(Problem description): Leave out all images and set down the records exactly as given.

(Available data):

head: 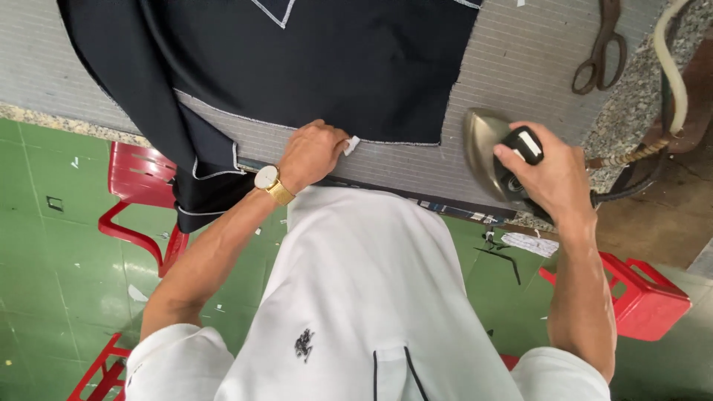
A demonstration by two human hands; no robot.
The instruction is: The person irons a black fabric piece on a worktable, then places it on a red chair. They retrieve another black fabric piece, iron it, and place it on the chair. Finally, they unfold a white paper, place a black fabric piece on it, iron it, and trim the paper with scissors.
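The left hand (316, 152) is resting on the near edge of the dark cloth (327, 67), its grip curled nearly closed and pinching a small white scrap (352, 145) between thumb and fingers; the scrap is sitting right at the cloth's stitched hem. A gold watch (269, 180) is sitting on the left wrist. The right hand (553, 174) is wrapping its grip fully around the black handle of the iron (486, 148), with the thumb lying across the top of the handle. The iron is standing tilted on the worktop (512, 67), just beside the right edge of the cloth and not touching it; its metal soleplate is facing toward the cloth. The cloth is lying spread over the grey, ribbed worktop, with white stitching along its edges, and its left portion is hanging over the near edge toward the green floor (44, 245). A corded hose (672, 74) is running from behind the iron toward the upper right. Scissors (601, 48) are lying on the worktop at the far right, well apart from both hands. Red stools (141, 182) are standing on the floor to the left and to the right below the worktop. The person is wearing a white shirt (356, 297).
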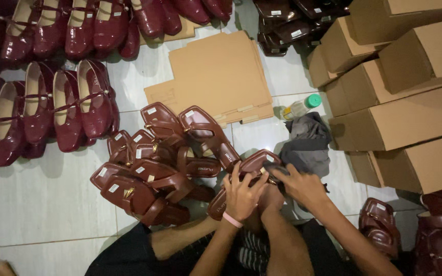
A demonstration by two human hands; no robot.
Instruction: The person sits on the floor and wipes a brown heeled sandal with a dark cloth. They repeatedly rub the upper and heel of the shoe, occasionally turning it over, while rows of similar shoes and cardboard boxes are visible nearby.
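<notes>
While over the floor tiles [42,199], both hands [269,189] clamped on brown sandal [254,166] w/ cloth.

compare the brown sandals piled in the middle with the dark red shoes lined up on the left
The brown sandals are open, strappy and matte; the dark red shoes are closed-toe with a thin strap and glossy. The sandals lie in a loose heap, overlapping at odd angles, while the red shoes stand in tidy rows. Both sit on the white tiled floor.
</notes>
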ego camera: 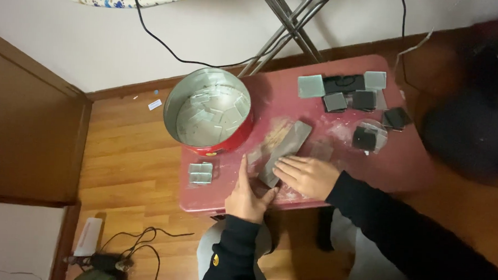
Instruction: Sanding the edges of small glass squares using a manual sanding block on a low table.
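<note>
Both hands flat, pressing grey slab.

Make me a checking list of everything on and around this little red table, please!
Surface: small red table, dusty white patches near the middle.
Job's things: long grey slab lying flat; left hand steadies its near end, right hand presses flat on it.
Clutter: round red tin holding glass pieces; small glass squares beside it; dark and clear square tiles at the far side.
Hands: both bare, dark sleeves.
Cables: black cable along the wall; more cable on the floor.
Surroundings: wooden floor, ironing board legs, white wall.
</note>
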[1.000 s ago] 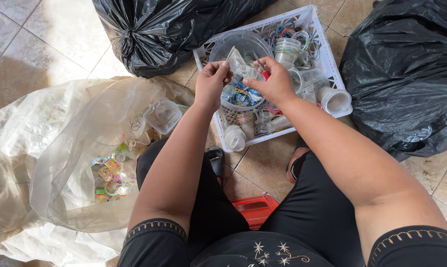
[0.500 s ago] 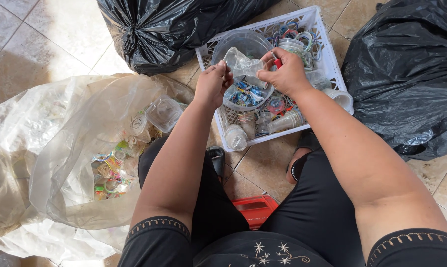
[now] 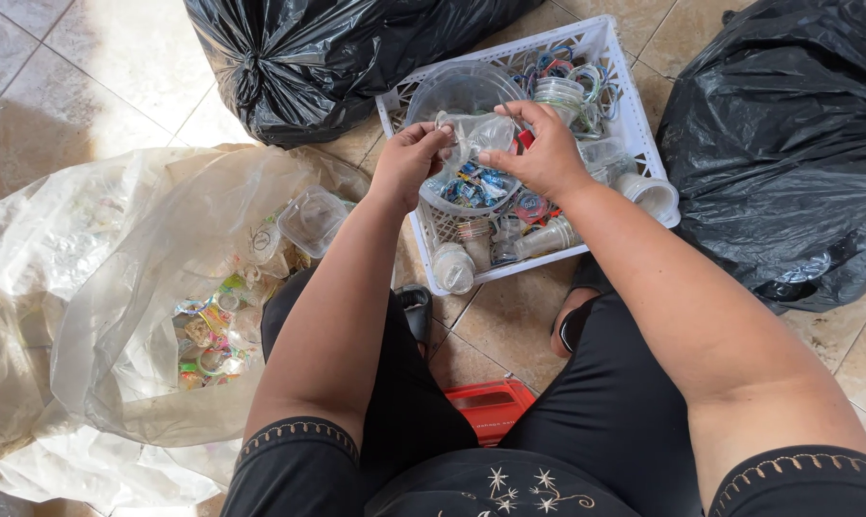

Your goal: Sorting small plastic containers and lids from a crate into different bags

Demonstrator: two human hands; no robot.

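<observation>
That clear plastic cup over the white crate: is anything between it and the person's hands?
No. Both hands already grip the clear plastic cup: the left hand at its left side, the right hand at its right. It is held above the white crate, with nothing visible between fingers and cup.

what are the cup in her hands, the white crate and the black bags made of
Clear cup, held by left hand and right hand: thin see-through plastic, crinkled, it seems. White lattice crate: rigid moulded plastic, matte, with perforated walls. Black bags: thin plastic film, glossy, with wrinkles that catch light.
</observation>
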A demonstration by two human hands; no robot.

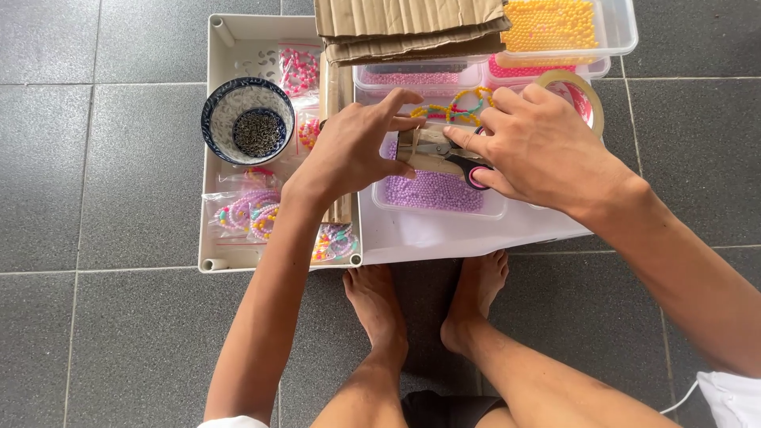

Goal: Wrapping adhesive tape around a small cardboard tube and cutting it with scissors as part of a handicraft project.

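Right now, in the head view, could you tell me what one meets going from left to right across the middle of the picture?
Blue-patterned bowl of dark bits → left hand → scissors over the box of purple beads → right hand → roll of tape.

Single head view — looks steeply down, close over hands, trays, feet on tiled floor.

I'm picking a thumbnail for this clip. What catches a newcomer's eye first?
Both hands meet at centre: the left hand steadies a strip of card while the right hand works scissors over a tub of purple beads. Bright orange beads fill a tub top right; a patterned bowl sits left.
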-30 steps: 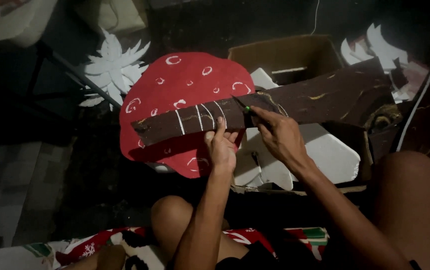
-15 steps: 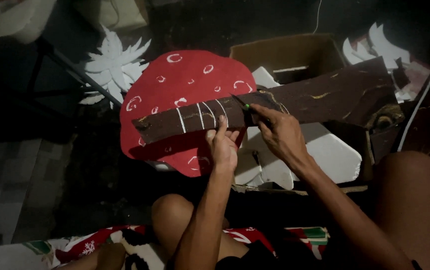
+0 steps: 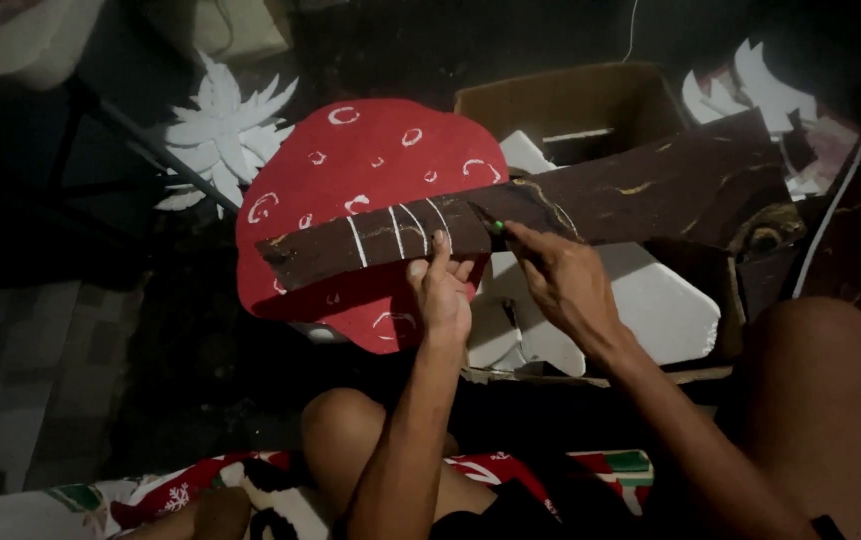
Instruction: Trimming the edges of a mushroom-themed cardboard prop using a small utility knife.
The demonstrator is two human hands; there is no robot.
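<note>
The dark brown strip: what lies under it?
Under the dark brown strip lie a red spotted cutout and white foam pieces. The covered parts of both cannot be seen.

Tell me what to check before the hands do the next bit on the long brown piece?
1. Left hand steadies the brown strip: ok.
2. Right hand grips a small green-tipped tool at the strip: ok.
3. Tool tip clear of left fingers: ok, but close.
4. Strip rests across the red mushroom cap: ok.
5. Light good enough: not ok, dim.
6. What kind of tool: cannot tell.
</note>
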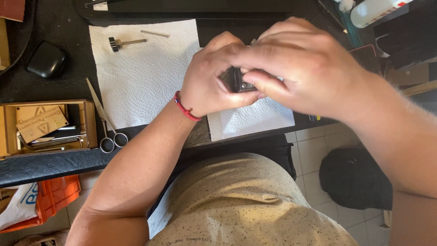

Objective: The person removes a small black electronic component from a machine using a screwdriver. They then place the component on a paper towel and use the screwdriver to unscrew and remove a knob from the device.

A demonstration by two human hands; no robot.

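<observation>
Both my hands meet over the white paper towel (145, 73) on the dark desk. My left hand (209, 77), with a red cord bracelet (184, 108) at the wrist, grips a small black boxy device (240, 82). My right hand (300, 68) covers it from the right, with thumb and fingers pinching its front. Most of the device is hidden by my fingers. A small metal tip shows just above my hands.
On the towel's far left lie a black-knobbed metal screw (123, 43) and a thin metal pin (154, 33). Scissors (105, 120) lie at the towel's left edge. A wooden box (48, 127) of cards stands left, a black case (46, 59) behind it. A white bottle (375, 10) sits far right.
</observation>
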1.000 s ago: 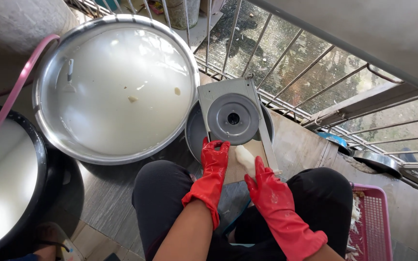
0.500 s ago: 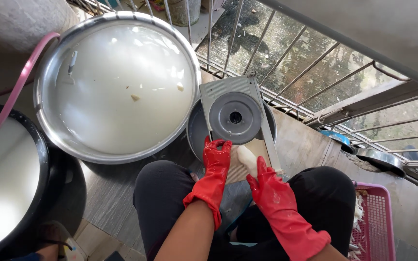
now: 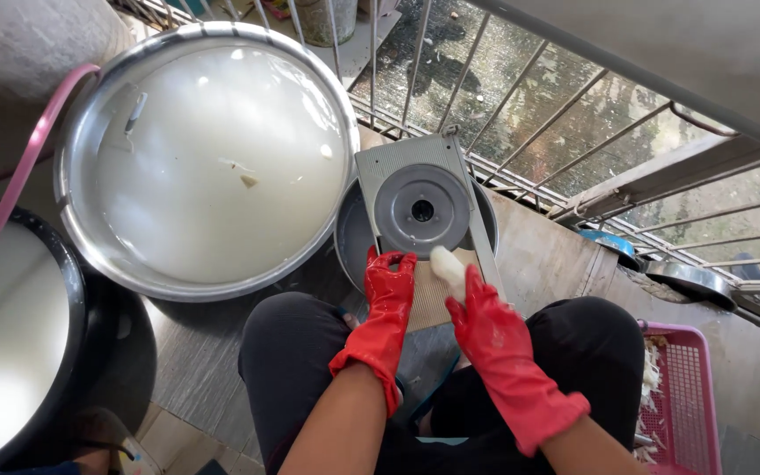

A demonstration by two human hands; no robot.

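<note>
1. One wide steel basin [image 3: 208, 158] fills the upper left, holding cloudy white liquid with a few pale scraps afloat.
2. Left of it, a black tub [image 3: 81, 299] also holds pale liquid, and a pink hose [image 3: 32, 158] runs across both rims.
3. Behind everything, a metal railing [image 3: 521, 114] borders the wet ground beyond.
4. At the lower right sits a pink crate [image 3: 692, 396] with pale shavings beside it.
5. Just ahead of the person's knees, a flat slicer board [image 3: 424, 220] with a round metal disc lies tilted over a smaller steel bowl [image 3: 354, 242].
6. On the board's near end, the left hand [image 3: 389, 290], in a red rubber glove, lies with fingers spread flat, steadying it.
7. Just beside it, the right hand [image 3: 490, 321], gloved alike, is clamped around a white root piece [image 3: 446, 264], pressing its end onto the board just below the disc.
</note>
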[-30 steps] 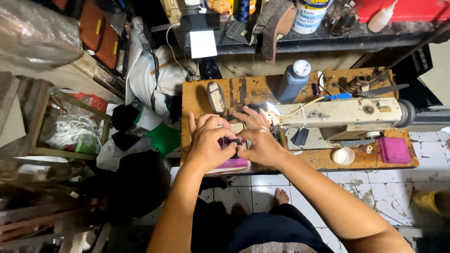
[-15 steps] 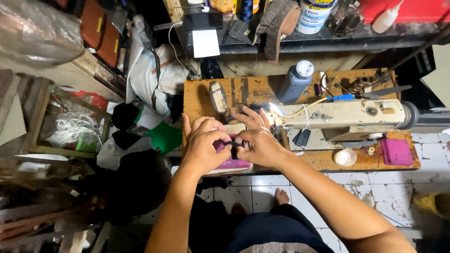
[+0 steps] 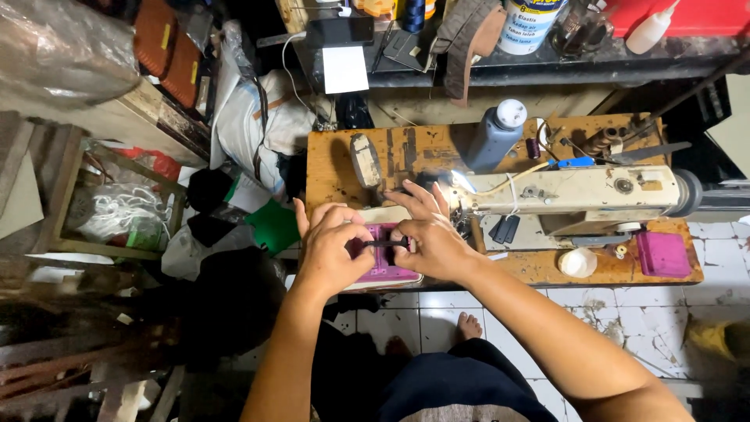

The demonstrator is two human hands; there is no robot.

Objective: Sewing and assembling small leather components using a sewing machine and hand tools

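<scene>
My left hand (image 3: 332, 248) and my right hand (image 3: 426, 238) meet over the front edge of a wooden sewing table (image 3: 406, 148). Between their fingertips they pinch a short dark strap (image 3: 384, 244), held level. Under the hands lies a magenta piece (image 3: 384, 266) on a pale board. The cream sewing machine (image 3: 578, 197) stands just right of my right hand, its lamp glowing near the needle end.
A grey bottle with a white cap (image 3: 494, 134) stands behind the machine. A pink box (image 3: 662, 253) and a white round lid (image 3: 576, 262) sit at the table's right front. A cluttered shelf (image 3: 547, 66) runs along the back. Bags and a wooden crate (image 3: 117, 203) crowd the left.
Both hands have drawn slightly toward me and lower over the magenta piece. The dark strap now stretches straight between the fingertips.
</scene>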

(Written reply):
head: 
A demonstration by two human hands; no robot.
The instruction is: The person irons a black fabric piece on a worktable, then places it on a red chair. They retrieve another black fabric piece, iron it, and place it on the chair. Finally, they unfold a white paper, place a black fabric piece on it, iron it, and trim the paper with scissors.
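The left hand (316, 152) is resting on the near edge of the dark cloth (327, 67), its grip curled nearly closed and pinching a small white scrap (352, 145) between thumb and fingers; the scrap is sitting right at the cloth's stitched hem. A gold watch (269, 180) is sitting on the left wrist. The right hand (553, 174) is wrapping its grip fully around the black handle of the iron (486, 148), with the thumb lying across the top of the handle. The iron is standing tilted on the worktop (512, 67), just beside the right edge of the cloth and not touching it; its metal soleplate is facing toward the cloth. The cloth is lying spread over the grey, ribbed worktop, with white stitching along its edges, and its left portion is hanging over the near edge toward the green floor (44, 245). A corded hose (672, 74) is running from behind the iron toward the upper right. Scissors (601, 48) are lying on the worktop at the far right, well apart from both hands. Red stools (141, 182) are standing on the floor to the left and to the right below the worktop. The person is wearing a white shirt (356, 297).
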A demonstration by two human hands; no robot.
Instruction: The person sits on the floor and wipes a brown heeled sandal with a dark cloth. They repeatedly rub the upper and heel of the shoe, occasionally turning it over, while rows of similar shoes and cardboard boxes are visible nearby.
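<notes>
While over the floor tiles [42,199], both hands [269,189] clamped on brown sandal [254,166] w/ cloth.

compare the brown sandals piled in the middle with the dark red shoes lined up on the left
The brown sandals are open, strappy and matte; the dark red shoes are closed-toe with a thin strap and glossy. The sandals lie in a loose heap, overlapping at odd angles, while the red shoes stand in tidy rows. Both sit on the white tiled floor.
</notes>
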ego camera: 
Instruction: Sanding the edges of small glass squares using a manual sanding block on a low table.
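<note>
Both hands flat, pressing grey slab.

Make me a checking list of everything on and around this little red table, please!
Surface: small red table, dusty white patches near the middle.
Job's things: long grey slab lying flat; left hand steadies its near end, right hand presses flat on it.
Clutter: round red tin holding glass pieces; small glass squares beside it; dark and clear square tiles at the far side.
Hands: both bare, dark sleeves.
Cables: black cable along the wall; more cable on the floor.
Surroundings: wooden floor, ironing board legs, white wall.
</note>
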[1.000 s ago] 
[0.500 s ago] 
[now] 

Your goal: Sorting small plastic containers and lids from a crate into different bags

Demonstrator: two human hands; no robot.

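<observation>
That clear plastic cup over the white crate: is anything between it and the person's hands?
No. Both hands already grip the clear plastic cup: the left hand at its left side, the right hand at its right. It is held above the white crate, with nothing visible between fingers and cup.

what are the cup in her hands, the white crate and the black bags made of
Clear cup, held by left hand and right hand: thin see-through plastic, crinkled, it seems. White lattice crate: rigid moulded plastic, matte, with perforated walls. Black bags: thin plastic film, glossy, with wrinkles that catch light.
</observation>
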A demonstration by two human hands; no robot.


Goal: Wrapping adhesive tape around a small cardboard tube and cutting it with scissors as part of a handicraft project.

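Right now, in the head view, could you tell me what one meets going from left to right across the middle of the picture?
Blue-patterned bowl of dark bits → left hand → scissors over the box of purple beads → right hand → roll of tape.

Single head view — looks steeply down, close over hands, trays, feet on tiled floor.

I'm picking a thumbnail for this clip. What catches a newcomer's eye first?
Both hands meet at centre: the left hand steadies a strip of card while the right hand works scissors over a tub of purple beads. Bright orange beads fill a tub top right; a patterned bowl sits left.
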-30 steps: 
-15 steps: 
+0 steps: 
Instruction: Trimming the edges of a mushroom-themed cardboard prop using a small utility knife.
The demonstrator is two human hands; there is no robot.
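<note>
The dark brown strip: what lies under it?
Under the dark brown strip lie a red spotted cutout and white foam pieces. The covered parts of both cannot be seen.

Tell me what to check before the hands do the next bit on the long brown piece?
1. Left hand steadies the brown strip: ok.
2. Right hand grips a small green-tipped tool at the strip: ok.
3. Tool tip clear of left fingers: ok, but close.
4. Strip rests across the red mushroom cap: ok.
5. Light good enough: not ok, dim.
6. What kind of tool: cannot tell.
</note>
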
Objective: The person removes a small black electronic component from a machine using a screwdriver. They then place the component on a paper towel and use the screwdriver to unscrew and remove a knob from the device.

A demonstration by two human hands; no robot.

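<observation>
Both my hands meet over the white paper towel (145, 73) on the dark desk. My left hand (209, 77), with a red cord bracelet (184, 108) at the wrist, grips a small black boxy device (240, 82). My right hand (300, 68) covers it from the right, with thumb and fingers pinching its front. Most of the device is hidden by my fingers. A small metal tip shows just above my hands.
On the towel's far left lie a black-knobbed metal screw (123, 43) and a thin metal pin (154, 33). Scissors (105, 120) lie at the towel's left edge. A wooden box (48, 127) of cards stands left, a black case (46, 59) behind it. A white bottle (375, 10) sits far right.
</observation>
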1.000 s ago: 
0.500 s ago: 
now: 

A demonstration by two human hands; no robot.

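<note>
1. One wide steel basin [image 3: 208, 158] fills the upper left, holding cloudy white liquid with a few pale scraps afloat.
2. Left of it, a black tub [image 3: 81, 299] also holds pale liquid, and a pink hose [image 3: 32, 158] runs across both rims.
3. Behind everything, a metal railing [image 3: 521, 114] borders the wet ground beyond.
4. At the lower right sits a pink crate [image 3: 692, 396] with pale shavings beside it.
5. Just ahead of the person's knees, a flat slicer board [image 3: 424, 220] with a round metal disc lies tilted over a smaller steel bowl [image 3: 354, 242].
6. On the board's near end, the left hand [image 3: 389, 290], in a red rubber glove, lies with fingers spread flat, steadying it.
7. Just beside it, the right hand [image 3: 490, 321], gloved alike, is clamped around a white root piece [image 3: 446, 264], pressing its end onto the board just below the disc.
</note>
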[-30 steps] 
[-15 steps] 
[+0 steps] 

The demonstrator is two human hands; there is no robot.

Objective: Sewing and assembling small leather components using a sewing machine and hand tools

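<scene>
My left hand (image 3: 332, 248) and my right hand (image 3: 426, 238) meet over the front edge of a wooden sewing table (image 3: 406, 148). Between their fingertips they pinch a short dark strap (image 3: 384, 244), held level. Under the hands lies a magenta piece (image 3: 384, 266) on a pale board. The cream sewing machine (image 3: 578, 197) stands just right of my right hand, its lamp glowing near the needle end.
A grey bottle with a white cap (image 3: 494, 134) stands behind the machine. A pink box (image 3: 662, 253) and a white round lid (image 3: 576, 262) sit at the table's right front. A cluttered shelf (image 3: 547, 66) runs along the back. Bags and a wooden crate (image 3: 117, 203) crowd the left.
Both hands have drawn slightly toward me and lower over the magenta piece. The dark strap now stretches straight between the fingertips.
</scene>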

What appears above is the full answer.